YOUR ASSIGNMENT:
What is the count of lines in the listing below that hold the string "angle"? Reply with that number alone.

PROVIDED DATA:

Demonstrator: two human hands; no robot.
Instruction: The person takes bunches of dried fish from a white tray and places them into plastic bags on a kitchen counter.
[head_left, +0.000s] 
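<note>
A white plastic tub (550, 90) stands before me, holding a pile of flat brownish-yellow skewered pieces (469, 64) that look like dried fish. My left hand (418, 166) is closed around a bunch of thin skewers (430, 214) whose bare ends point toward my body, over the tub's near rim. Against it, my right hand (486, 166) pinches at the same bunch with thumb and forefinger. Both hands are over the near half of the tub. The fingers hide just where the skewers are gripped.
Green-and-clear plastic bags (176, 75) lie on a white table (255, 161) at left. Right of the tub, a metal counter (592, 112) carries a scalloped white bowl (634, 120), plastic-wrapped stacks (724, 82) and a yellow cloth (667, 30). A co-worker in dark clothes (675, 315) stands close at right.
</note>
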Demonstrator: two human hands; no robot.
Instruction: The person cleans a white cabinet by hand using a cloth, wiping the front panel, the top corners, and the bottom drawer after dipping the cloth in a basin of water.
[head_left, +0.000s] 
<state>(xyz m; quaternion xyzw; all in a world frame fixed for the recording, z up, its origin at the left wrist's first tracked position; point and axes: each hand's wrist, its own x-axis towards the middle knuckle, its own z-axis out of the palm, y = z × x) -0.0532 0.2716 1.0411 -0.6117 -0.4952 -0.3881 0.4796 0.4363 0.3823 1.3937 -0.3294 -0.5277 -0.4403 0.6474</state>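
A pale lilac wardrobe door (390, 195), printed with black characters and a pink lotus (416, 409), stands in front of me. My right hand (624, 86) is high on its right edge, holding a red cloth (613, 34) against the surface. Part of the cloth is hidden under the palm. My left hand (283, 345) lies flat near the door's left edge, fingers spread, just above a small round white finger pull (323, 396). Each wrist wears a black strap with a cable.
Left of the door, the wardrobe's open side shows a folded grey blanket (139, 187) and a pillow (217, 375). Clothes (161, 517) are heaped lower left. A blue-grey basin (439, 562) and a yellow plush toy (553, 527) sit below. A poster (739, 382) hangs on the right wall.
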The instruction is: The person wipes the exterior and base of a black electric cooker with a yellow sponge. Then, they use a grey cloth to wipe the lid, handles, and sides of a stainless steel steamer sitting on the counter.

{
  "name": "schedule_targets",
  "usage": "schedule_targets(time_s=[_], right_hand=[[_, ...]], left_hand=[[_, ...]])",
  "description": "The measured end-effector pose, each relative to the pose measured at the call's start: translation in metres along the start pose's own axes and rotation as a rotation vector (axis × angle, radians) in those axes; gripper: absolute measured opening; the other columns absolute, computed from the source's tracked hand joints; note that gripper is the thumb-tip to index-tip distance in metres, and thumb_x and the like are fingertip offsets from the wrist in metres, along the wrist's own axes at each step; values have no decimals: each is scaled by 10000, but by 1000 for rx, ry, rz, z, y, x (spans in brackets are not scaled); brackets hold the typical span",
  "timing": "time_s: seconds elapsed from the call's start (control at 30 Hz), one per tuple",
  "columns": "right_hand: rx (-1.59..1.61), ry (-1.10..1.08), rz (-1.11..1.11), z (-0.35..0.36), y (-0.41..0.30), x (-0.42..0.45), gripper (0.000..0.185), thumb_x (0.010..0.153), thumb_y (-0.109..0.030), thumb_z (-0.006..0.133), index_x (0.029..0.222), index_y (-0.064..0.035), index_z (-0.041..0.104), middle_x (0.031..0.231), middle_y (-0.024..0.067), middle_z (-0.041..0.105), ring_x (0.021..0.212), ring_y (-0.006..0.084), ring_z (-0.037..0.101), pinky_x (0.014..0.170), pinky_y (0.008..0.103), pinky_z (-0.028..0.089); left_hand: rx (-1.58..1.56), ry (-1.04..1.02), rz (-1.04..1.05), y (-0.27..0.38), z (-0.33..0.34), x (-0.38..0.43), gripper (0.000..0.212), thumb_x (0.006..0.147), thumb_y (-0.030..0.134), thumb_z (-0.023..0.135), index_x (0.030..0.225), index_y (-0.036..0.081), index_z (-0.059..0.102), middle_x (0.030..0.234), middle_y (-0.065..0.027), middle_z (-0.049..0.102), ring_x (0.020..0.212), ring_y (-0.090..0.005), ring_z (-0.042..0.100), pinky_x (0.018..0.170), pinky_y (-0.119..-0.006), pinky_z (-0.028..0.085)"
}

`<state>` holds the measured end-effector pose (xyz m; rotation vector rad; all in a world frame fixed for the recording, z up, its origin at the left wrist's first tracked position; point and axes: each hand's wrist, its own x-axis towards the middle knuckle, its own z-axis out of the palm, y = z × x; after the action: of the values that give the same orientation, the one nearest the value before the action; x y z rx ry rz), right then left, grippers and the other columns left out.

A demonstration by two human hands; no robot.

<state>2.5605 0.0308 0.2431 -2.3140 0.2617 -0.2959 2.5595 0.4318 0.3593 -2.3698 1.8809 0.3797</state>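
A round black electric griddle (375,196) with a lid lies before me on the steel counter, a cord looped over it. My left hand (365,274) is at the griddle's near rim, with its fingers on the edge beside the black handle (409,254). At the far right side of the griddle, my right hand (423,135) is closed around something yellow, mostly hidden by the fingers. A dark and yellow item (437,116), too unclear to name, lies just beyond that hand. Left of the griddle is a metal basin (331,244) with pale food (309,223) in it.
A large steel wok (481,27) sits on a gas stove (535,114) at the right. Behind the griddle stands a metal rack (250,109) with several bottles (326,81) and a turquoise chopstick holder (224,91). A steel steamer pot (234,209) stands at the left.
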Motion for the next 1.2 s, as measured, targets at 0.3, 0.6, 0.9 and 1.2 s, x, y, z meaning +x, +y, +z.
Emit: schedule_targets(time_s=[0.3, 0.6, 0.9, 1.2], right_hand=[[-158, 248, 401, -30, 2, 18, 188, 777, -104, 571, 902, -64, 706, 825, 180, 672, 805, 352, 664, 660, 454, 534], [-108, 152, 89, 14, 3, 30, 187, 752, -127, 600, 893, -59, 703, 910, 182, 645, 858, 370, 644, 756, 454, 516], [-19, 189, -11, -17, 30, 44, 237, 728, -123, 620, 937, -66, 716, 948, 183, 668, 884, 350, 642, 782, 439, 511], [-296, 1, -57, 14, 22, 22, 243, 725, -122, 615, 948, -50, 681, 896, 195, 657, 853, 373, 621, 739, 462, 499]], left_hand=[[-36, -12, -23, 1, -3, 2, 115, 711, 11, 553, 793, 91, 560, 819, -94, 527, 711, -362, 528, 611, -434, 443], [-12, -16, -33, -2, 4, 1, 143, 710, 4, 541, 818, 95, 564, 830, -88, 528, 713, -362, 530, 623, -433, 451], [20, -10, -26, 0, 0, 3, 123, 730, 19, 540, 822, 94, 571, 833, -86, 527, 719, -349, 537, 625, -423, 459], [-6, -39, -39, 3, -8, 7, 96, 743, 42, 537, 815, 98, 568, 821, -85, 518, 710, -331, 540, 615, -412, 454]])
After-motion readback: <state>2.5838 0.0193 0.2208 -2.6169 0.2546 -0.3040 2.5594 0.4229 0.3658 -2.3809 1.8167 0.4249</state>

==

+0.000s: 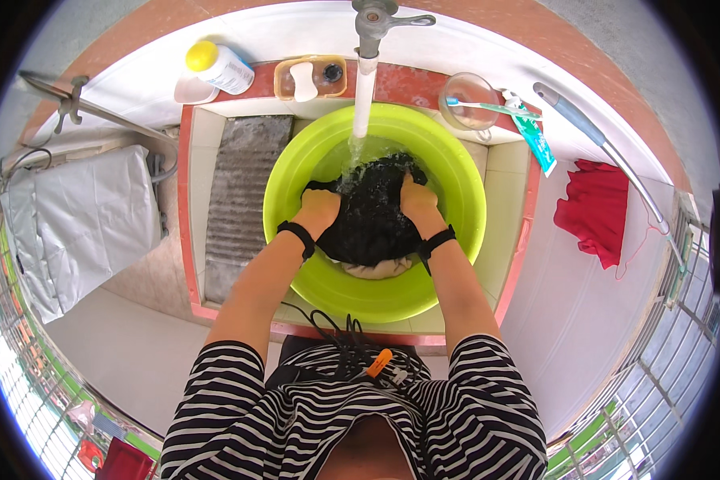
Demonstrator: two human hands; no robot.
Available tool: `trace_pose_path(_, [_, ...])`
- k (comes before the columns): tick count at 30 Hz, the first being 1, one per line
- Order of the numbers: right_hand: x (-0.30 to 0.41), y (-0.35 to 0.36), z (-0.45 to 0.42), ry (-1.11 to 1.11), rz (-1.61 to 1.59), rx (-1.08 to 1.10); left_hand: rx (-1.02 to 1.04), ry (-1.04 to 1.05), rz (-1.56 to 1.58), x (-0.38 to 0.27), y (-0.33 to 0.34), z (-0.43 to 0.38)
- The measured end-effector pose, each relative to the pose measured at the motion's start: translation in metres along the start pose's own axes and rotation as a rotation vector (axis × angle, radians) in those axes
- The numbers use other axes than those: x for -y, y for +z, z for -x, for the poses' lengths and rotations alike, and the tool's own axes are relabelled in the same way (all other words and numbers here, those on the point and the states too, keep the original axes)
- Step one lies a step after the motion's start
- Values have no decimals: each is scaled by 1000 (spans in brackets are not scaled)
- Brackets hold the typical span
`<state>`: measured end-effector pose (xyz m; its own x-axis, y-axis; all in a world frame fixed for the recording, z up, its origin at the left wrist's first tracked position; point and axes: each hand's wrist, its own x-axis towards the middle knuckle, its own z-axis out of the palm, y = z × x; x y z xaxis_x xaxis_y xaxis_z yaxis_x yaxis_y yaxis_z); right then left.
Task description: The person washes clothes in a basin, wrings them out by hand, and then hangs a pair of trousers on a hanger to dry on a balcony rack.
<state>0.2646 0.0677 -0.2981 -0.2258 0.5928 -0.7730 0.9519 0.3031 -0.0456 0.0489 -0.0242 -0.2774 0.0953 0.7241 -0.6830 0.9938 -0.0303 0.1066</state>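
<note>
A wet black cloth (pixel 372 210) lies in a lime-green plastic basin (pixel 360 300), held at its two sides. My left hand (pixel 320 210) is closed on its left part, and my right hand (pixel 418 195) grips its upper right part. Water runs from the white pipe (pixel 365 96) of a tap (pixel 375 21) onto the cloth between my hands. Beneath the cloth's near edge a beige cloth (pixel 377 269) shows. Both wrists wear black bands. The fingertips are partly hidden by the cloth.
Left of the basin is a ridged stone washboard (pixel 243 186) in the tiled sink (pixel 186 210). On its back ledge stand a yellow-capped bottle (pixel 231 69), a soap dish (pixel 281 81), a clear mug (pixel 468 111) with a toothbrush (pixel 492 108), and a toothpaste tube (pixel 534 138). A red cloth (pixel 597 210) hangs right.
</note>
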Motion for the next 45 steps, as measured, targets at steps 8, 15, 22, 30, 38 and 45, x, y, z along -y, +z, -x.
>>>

REPLY TO THE EXERCISE:
2